__WORK REQUIRED__: Lift out each line of the data that holds "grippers".

__DATASET EXTRACT__:
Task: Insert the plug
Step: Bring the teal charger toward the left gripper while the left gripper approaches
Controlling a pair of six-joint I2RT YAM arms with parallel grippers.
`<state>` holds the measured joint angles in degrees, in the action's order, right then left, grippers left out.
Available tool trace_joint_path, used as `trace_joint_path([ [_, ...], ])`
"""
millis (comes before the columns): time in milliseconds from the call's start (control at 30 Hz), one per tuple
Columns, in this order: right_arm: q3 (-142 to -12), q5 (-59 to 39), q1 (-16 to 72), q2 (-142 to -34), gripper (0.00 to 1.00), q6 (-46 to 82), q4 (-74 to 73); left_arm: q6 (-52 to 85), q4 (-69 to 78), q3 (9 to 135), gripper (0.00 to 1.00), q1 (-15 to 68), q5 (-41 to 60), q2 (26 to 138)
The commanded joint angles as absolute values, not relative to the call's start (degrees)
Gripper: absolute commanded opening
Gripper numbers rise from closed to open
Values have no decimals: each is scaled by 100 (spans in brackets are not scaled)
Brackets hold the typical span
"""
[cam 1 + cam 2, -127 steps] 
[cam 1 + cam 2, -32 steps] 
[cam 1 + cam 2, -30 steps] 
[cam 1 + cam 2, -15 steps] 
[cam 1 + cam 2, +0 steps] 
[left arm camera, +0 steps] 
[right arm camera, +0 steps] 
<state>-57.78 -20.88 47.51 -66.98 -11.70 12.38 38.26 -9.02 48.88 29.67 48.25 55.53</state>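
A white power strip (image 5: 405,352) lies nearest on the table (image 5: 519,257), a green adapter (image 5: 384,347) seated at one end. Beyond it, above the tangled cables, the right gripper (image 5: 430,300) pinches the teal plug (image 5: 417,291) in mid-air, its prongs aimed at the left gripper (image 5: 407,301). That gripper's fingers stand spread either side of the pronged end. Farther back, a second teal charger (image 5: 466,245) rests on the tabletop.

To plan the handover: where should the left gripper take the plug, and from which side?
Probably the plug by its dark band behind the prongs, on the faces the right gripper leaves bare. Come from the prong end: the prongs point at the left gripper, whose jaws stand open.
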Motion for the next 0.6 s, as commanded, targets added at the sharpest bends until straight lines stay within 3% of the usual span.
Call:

__RESULT BELOW__:
Controlling a pair of six-joint I2RT YAM arms with parallel grippers.
`<state>` holds the measured joint angles in degrees, in the action's order, right then left, grippers left out.

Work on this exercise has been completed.